▸ PROBLEM:
The answer is a number and only a number: how many lines of the data include the string "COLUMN"?

▸ MATERIAL FOR THIS TASK:
● ● ● ●

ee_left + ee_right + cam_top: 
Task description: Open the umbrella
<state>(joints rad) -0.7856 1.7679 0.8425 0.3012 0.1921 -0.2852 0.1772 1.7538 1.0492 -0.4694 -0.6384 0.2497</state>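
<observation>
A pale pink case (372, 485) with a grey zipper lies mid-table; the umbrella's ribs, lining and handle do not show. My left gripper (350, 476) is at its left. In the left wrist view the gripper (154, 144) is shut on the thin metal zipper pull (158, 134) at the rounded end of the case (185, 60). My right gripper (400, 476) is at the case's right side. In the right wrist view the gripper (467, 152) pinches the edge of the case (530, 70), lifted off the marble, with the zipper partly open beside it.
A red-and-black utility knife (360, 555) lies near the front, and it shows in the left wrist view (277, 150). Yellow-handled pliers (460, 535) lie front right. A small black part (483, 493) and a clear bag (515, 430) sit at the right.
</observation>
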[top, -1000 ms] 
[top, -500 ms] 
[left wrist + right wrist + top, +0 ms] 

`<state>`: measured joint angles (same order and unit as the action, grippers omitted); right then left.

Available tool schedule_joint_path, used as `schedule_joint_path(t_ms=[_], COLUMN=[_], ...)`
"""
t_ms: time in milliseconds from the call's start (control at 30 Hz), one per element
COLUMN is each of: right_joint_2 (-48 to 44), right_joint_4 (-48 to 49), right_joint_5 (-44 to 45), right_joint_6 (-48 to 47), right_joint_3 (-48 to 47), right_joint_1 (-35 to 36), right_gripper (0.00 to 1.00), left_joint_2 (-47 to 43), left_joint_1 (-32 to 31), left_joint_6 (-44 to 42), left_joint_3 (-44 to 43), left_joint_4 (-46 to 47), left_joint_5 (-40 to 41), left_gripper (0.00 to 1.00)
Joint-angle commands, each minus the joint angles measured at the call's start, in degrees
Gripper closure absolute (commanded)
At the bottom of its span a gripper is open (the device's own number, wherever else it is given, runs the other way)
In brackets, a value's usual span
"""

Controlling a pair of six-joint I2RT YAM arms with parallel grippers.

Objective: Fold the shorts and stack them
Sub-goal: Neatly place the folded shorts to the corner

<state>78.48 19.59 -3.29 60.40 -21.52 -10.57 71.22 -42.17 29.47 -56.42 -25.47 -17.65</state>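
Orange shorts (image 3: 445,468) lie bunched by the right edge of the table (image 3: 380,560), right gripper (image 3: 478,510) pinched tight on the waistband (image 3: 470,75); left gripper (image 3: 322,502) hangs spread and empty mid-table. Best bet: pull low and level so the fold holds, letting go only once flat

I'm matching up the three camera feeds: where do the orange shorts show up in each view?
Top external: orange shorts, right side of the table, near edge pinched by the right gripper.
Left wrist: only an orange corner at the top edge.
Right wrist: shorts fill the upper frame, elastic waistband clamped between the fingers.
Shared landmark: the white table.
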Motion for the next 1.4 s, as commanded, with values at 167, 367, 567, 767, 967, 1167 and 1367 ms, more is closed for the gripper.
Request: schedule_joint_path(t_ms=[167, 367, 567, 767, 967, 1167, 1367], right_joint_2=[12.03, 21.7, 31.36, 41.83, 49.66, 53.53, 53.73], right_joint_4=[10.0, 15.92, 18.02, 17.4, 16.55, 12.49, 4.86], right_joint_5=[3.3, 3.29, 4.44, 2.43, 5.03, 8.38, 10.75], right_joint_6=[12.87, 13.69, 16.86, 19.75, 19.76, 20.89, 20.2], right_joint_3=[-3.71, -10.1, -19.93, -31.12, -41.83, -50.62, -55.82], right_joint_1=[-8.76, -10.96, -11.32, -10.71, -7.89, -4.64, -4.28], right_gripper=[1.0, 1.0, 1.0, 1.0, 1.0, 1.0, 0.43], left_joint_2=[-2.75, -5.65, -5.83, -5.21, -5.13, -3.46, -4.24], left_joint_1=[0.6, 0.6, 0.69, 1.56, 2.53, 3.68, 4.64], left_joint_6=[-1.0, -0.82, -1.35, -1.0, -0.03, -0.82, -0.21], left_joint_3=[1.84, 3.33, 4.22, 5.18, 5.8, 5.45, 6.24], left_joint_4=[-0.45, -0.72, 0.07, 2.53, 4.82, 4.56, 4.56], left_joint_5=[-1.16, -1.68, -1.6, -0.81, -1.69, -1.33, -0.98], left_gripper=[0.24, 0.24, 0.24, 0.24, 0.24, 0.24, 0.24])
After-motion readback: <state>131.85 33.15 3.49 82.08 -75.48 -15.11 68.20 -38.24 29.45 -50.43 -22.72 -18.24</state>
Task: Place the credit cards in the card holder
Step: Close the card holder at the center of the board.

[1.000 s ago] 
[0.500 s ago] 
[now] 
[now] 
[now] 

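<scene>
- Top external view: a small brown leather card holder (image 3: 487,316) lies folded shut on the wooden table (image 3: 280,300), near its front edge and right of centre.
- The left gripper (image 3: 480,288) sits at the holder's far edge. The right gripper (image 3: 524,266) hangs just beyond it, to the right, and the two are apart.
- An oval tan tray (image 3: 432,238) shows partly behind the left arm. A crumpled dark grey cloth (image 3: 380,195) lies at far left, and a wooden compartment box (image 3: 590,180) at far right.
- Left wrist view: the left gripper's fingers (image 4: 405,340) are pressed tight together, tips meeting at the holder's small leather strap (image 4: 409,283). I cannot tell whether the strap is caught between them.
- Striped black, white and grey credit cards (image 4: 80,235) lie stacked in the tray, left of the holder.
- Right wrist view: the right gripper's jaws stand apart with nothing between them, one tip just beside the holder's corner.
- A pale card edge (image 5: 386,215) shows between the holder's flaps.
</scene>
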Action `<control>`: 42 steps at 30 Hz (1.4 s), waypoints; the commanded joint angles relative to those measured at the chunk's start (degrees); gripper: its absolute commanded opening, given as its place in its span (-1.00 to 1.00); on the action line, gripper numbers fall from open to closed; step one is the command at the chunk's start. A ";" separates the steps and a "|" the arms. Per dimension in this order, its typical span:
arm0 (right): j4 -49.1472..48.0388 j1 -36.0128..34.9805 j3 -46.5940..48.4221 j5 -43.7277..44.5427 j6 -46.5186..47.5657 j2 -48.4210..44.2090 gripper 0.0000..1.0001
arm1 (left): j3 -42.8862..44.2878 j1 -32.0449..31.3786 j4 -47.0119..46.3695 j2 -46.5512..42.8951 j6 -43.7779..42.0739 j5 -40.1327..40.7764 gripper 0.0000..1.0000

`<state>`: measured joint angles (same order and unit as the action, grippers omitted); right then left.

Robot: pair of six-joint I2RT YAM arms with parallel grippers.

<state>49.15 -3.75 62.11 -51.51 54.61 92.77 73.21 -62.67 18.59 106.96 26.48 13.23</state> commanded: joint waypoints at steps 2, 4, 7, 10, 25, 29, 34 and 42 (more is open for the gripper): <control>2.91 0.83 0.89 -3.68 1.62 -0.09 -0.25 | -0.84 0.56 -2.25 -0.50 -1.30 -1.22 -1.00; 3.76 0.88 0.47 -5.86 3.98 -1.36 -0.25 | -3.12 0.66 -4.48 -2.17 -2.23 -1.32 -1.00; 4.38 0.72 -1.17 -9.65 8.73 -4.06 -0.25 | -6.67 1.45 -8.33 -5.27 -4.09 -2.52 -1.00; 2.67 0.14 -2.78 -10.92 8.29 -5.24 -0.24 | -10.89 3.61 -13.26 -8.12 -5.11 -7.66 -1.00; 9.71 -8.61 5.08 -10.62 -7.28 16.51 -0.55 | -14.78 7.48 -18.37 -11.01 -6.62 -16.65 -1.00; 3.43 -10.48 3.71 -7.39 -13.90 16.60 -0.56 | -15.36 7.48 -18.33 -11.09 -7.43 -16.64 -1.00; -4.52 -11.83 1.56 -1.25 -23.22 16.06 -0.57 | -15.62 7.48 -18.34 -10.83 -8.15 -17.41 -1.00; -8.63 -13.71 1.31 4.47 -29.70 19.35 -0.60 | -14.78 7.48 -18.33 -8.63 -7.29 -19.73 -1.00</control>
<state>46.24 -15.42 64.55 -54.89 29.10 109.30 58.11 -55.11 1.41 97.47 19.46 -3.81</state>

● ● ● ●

▸ WRITTEN RESPONSE:
2